_ACTION ITEM:_
Report every line below that holds the word "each".

*** Opening of GIVEN MATERIAL ***

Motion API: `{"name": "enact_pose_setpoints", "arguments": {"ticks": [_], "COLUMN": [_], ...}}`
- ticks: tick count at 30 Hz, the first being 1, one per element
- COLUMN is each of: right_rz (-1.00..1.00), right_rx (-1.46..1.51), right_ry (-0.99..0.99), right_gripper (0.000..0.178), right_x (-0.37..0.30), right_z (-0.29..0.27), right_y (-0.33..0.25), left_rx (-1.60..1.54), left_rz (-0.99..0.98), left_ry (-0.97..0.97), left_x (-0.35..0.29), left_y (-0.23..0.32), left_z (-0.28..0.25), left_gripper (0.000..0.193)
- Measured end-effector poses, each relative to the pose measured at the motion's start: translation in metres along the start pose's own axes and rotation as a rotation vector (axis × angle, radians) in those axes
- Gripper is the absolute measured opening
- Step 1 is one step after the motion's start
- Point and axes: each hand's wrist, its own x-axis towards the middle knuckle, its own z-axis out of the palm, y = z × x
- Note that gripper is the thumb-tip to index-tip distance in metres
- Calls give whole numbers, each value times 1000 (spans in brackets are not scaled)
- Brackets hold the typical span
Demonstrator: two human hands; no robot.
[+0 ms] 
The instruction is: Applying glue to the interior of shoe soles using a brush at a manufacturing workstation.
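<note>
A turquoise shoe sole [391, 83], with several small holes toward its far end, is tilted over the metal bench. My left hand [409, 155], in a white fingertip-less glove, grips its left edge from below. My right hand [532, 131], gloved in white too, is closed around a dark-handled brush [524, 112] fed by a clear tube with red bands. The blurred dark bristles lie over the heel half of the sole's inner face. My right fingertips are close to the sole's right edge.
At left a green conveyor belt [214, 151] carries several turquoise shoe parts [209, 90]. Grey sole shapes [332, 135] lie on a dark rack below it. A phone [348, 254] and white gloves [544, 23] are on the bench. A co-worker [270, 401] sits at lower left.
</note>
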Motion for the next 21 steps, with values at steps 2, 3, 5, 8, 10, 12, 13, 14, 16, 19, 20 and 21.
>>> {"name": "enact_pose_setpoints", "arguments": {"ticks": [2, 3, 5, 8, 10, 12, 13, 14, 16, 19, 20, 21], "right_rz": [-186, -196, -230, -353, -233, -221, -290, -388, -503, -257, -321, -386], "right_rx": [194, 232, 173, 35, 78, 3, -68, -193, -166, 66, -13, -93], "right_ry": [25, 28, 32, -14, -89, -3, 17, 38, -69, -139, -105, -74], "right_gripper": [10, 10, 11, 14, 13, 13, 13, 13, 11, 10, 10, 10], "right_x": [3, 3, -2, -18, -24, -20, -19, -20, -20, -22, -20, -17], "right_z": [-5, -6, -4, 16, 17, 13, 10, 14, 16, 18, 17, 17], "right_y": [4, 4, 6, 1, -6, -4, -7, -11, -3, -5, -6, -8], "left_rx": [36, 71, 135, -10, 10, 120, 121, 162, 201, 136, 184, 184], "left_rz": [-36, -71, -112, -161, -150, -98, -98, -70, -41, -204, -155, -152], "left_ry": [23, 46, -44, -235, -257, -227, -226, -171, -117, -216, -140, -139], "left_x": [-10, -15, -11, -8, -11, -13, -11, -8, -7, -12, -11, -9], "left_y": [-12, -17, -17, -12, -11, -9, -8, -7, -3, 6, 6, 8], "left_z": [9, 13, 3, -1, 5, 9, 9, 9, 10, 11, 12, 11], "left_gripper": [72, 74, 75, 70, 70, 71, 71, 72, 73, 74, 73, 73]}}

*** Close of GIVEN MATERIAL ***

_RESPONSE TO THE TASK:_
- COLUMN is each of: right_rz (-1.00..1.00), right_rx (-1.46..1.51), right_ry (-0.99..0.99), right_gripper (0.000..0.178), right_x (-0.37..0.30), right_z (-0.29..0.27), right_y (-0.33..0.25), left_rx (-1.60..1.54), left_rz (-0.99..0.98), left_ry (-0.97..0.97), left_x (-0.35..0.29), left_y (-0.23..0.32), left_z (-0.28..0.25), left_gripper (0.000..0.193)
- Measured end-effector poses, each relative to the pose measured at the motion's start: translation in metres along the start pose's own axes and rotation as a rotation vector (axis × angle, radians) in those axes
- Point and axes: each hand's wrist, its own x-axis towards the middle knuckle, its own z-axis out of the palm, y = z × x
- Calls give whole numbers, each value times 1000 (spans in brackets are not scaled)

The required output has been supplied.